File 000: The Inquiry
Magnifying glass
The High Achiever Files is an ongoing essay series exploring how conditioning shapes success, leadership, identity, and fulfillment. We've spent years and years learning what it takes to achieve. We don't spend even a fraction of that time asking what hyperfocus on achievement does to us.
Before I made the big move of ditching my corporate career to start something new, I found myself questioning everything.
Why was I unhappy when I had accomplished so much?
Why were the people around me a version of the same?
Why had I normalized feeling off?
Why did I immediately move on from the achievement of a goal to form the next?
Why was the system so broken, and why did we all put up with it?
I ask a lot of questions; it's is in my nature. During my darker times, I would even go so far as to say my default state was skeptical, even cynical. It wasn't until I recognized that I wasn't trapped, that I could make my life feel better, that backed off the tendency to view my circumstances through the lens of defeatism and decided to shift to curiosity instead.
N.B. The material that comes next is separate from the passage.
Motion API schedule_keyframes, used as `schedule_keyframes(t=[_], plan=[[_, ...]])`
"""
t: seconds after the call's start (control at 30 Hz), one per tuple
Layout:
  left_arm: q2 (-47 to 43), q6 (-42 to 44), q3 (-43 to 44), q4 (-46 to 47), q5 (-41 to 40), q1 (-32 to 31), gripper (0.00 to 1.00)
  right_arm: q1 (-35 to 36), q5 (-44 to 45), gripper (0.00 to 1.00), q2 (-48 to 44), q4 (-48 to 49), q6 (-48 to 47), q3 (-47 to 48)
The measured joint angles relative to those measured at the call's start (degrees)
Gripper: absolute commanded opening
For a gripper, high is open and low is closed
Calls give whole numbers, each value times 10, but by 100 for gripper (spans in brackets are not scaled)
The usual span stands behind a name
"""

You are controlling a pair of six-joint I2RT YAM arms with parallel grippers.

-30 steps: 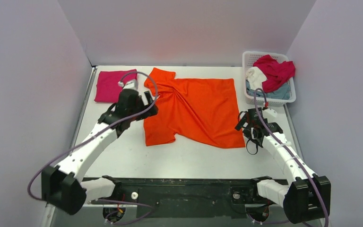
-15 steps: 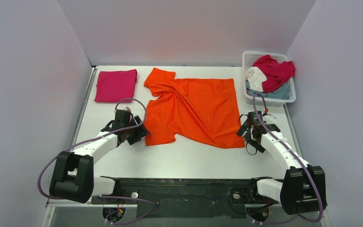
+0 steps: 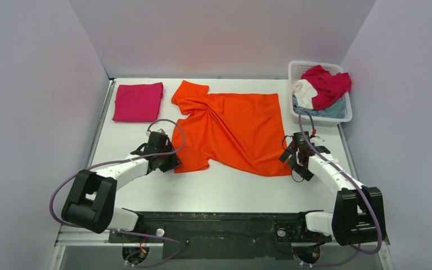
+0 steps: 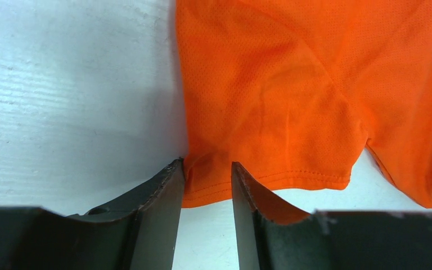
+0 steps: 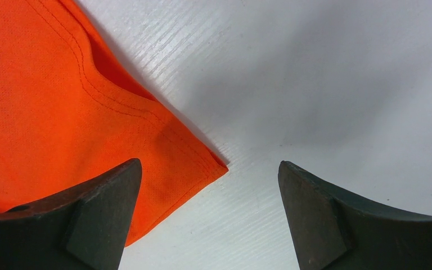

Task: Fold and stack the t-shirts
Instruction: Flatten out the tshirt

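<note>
Orange shirt lies spread and rumpled on tabletop, left hand narrowed astride sleeve hem but not pinching, right hand gaping over bottom corner, which sits off-centre, so either closing may snag one layer or miss cloth.

Matt, dimpled cloth orange t-shirt; finely ribbed table.

The white desk carried three things. An orange t-shirt lay spread and wrinkled across its middle, one sleeve toward 11 o'clock, the other toward 7 o'clock. A magenta t-shirt, folded into a flat rectangle, lay at 10 o'clock, apart from it. A white lattice basket stood at 2 o'clock.
</note>
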Motion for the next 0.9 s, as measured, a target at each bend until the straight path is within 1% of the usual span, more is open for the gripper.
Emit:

Once I found an inner state of neutrality with which to ask questions, I was able to observe in ways that satisfied the scientist within me. It was like putting life under a microscope to see what I could see while actively suspending judgment about what I observed.
That shift allowed me to see quite a bit, and most of it was unsettling.
Successful people who feel disconnected, stretched thin, burned out.
Professionals at all levels who tie their value to their achievements.
Leaders who accomplish what they set out to do but aren't fulfilled
Organizations caught up in generating profit while propagating problematic work environments
All of this sounds basic and obvious. I get it. We've normalized this shitty reality to the point where we take it as a given that this is they way it is. The game you have to play if you want to win the prizes.
Well. Fuck that.
YOU, as an individual, have the power to decide what you participate in. You, as a leader, get to influence your organization to be and do better. When leaders have the gumption to demand more, organizations can go from profit-obsessed to people-centered, putting humans at the center and allowing profits to flow as a result of the realignment.
So. Now that we've established the reality of our circumstances, how do you move forward from here?
Start by acknowledging that you likely didn't choose your definition of success consciously. You were shaped by your family, culture, industry, workplace, and outside expectations around what it means to be successful.
You've been conditioned.
I want to be clear that I'm not asking you to leave ambition behind. I'm asking you to be conscious about the forces that shaped it. Then, you can keep what works for you, ditch what doesn’t, and redefine what it takes to live a better, more aligned life that comes with the kind of success that fulfills and honors you rather than depleting you.
Topics you can expect to be covered in these files:
Achievement
Conditioning
Identity
Organizational dynamics
Spirituality
Fulfillment
Meaning
Culture
I'm not here to convince you or to prescribe a remedy. My intention is to invite you to ask the same question that I continue to ask myself.
What does it mean to succeed without losing yourself?